Being a dedicated health care provider requires its own kind of resiliency. You need to be kind and caring, but also professional. You need to keep your wits about you and think clearly at the drop of a hat, despite calamity and chaos. And you need to constantly replenish your spirit, so that you can keep going. Here are some resiliency lessons I gathered from my weekend:
1) Form a group of trusted colleagues, with whom you can be honest about your struggles, and share your expertise.
2) Be a life-long learner. Challenge yourself to learn new things no matter how good you already are.
3) Visit beautiful places. Get outside. Exercise.

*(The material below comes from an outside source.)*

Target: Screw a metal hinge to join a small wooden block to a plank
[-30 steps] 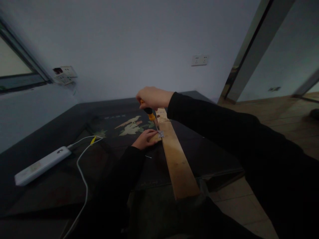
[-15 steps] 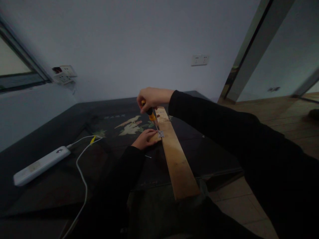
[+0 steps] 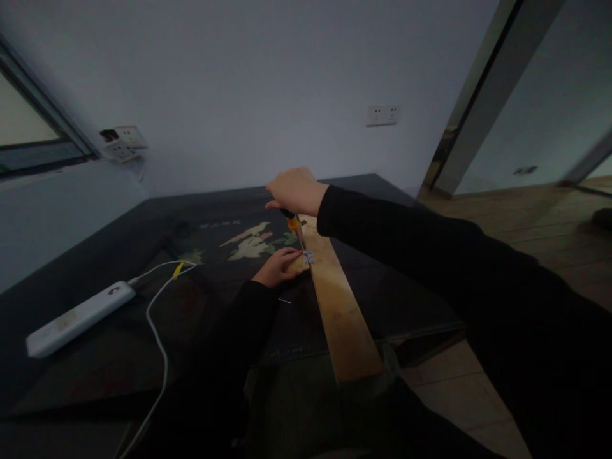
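My right hand is wrapped over the handle of a yellow and black screwdriver, which tilts down with its tip at a small metal hinge. The hinge lies across a long wooden board and a smaller wood piece at its left side. My left hand grips that smaller piece, fingertips close to the hinge and the screwdriver tip. A thin screw or nail lies on the dark table just below my left hand. The handle's top is hidden in my right palm.
The dark table carries a painted bird and flower design. On its left lies a white power strip with a white cable. The long board's near end overhangs the table edge toward my lap. A wall with sockets stands behind.
My right hand has rolled over the screwdriver handle, its back now facing up and covering more of the handle. The left hand, hinge and board have stayed in place.
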Tool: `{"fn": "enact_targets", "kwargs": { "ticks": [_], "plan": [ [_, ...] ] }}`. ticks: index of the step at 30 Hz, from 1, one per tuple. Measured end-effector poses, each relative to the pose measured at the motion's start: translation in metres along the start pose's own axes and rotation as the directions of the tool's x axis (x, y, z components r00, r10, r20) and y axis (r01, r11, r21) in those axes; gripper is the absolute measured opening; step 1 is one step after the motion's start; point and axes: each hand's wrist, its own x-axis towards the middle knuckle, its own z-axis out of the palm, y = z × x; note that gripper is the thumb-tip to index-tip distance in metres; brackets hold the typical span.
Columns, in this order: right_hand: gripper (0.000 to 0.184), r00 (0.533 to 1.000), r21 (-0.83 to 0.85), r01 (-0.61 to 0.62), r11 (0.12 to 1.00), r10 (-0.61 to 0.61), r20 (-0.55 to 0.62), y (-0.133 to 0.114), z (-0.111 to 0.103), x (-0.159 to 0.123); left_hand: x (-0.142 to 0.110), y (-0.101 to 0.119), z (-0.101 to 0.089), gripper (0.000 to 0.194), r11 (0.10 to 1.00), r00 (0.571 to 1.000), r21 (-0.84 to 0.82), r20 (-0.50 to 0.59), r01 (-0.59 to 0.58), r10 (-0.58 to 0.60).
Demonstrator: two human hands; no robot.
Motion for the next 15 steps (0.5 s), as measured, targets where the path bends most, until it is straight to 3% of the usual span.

4) Dance! Sing! Juggle! Do whatever creative activities will fill your spirit back up again so that you can continue to do your work. (Or, as my childhood burn surgeon once called it, "God's work.")
5) Most important: if you have a good doctor, trust them. You are in good hands. Doctors urgently wish to help their patients get better. They think about us all the time. When our health fails, they are crushed. And when we heal, they rejoice. They may even dance.